►
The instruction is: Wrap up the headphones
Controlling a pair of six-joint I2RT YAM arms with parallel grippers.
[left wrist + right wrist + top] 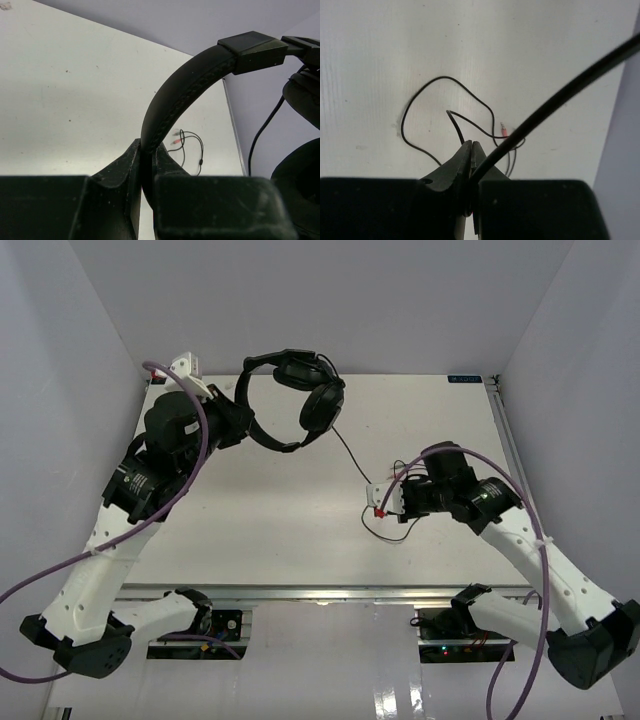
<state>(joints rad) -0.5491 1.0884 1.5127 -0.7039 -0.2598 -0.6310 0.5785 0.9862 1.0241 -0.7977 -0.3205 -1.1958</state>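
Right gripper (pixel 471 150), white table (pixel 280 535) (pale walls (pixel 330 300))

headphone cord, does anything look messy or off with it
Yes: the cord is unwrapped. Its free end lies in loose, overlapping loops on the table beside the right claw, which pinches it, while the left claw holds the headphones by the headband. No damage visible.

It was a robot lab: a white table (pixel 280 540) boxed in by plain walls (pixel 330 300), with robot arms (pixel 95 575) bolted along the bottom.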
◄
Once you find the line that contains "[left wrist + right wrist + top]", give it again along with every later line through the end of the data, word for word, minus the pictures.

[left wrist + right wrist + top] 
<state>(joints rad) -0.5491 1.0884 1.5127 -0.7039 -0.2598 -0.6310 0.5785 0.9862 1.0241 -0.7977 -0.3205 -1.1958</state>
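Right gripper (pixel 471 150), white table (pixel 280 535) (pale walls (pixel 330 300))

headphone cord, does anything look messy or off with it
Yes: the cord is unwrapped. Its free end lies in loose, overlapping loops on the table beside the right claw, which pinches it, while the left claw holds the headphones by the headband. No damage visible.

It was a robot lab: a white table (pixel 280 540) boxed in by plain walls (pixel 330 300), with robot arms (pixel 95 575) bolted along the bottom.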

Nothing else is needed to finish the exercise.